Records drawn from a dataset
Content starts

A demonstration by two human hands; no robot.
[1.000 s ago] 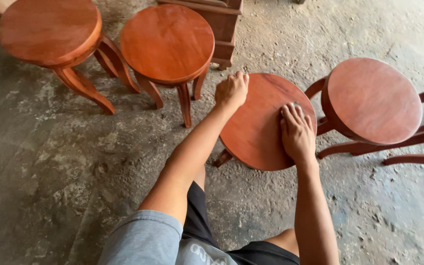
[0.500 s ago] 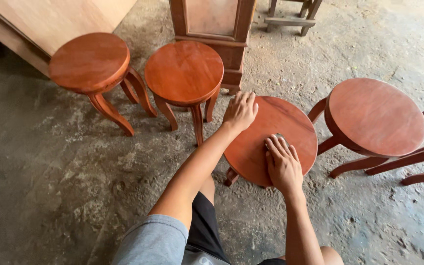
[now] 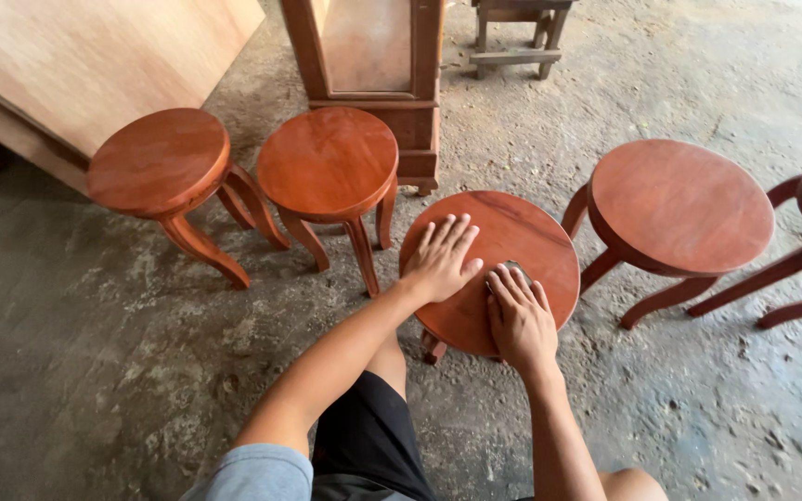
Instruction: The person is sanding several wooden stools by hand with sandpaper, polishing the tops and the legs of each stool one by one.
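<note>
Two hands (image 3: pixel 480 288) hiding stool (image 3: pixel 526 237) centre

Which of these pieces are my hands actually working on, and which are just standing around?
In hand: round reddish wooden stool, left hand, right hand.
Standing about: three similar stools, tall wooden cabinet, plywood panel.

No packages, labels, signs or screens are anywhere in view here.
</note>
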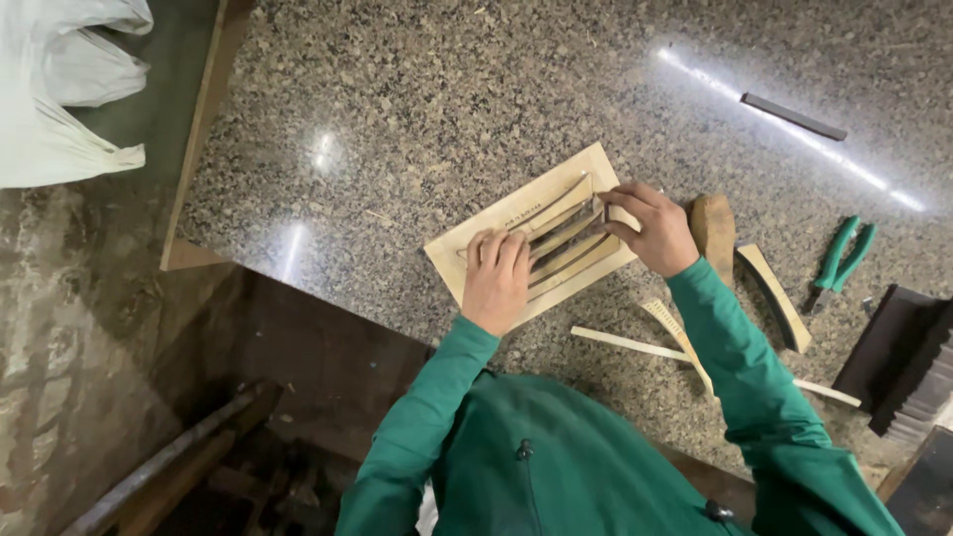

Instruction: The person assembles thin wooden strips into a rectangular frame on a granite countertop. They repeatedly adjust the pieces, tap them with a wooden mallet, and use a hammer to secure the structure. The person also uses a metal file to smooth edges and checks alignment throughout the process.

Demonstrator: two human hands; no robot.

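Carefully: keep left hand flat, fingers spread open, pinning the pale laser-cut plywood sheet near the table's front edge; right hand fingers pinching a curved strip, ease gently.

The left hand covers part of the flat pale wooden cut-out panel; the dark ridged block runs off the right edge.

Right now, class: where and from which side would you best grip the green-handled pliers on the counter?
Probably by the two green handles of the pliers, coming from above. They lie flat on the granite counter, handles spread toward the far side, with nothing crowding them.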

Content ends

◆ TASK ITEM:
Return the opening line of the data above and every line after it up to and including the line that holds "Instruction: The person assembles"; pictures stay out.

◆ ANSWER SPACE:
A demonstration by two human hands; no robot.
[1.000 s ago] 
[0.500 s ago] 
[now] 
Instruction: The person is sanding several wooden stools by hand with sandpaper, polishing the tops and the legs of each stool one by one.
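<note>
Two hands (image 3: pixel 480 288) hiding stool (image 3: pixel 526 237) centre

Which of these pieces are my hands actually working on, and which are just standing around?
In hand: round reddish wooden stool, left hand, right hand.
Standing about: three similar stools, tall wooden cabinet, plywood panel.

No packages, labels, signs or screens are anywhere in view here.
</note>
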
Instruction: The person assembles thin wooden strips into a rectangular frame on a granite countertop. They repeatedly adjust the pieces, tap them with a wooden mallet, and use a hammer to secure the structure. The person also uses a metal file to smooth edges and checks alignment throughout the process.

That finishes the output for this exercise.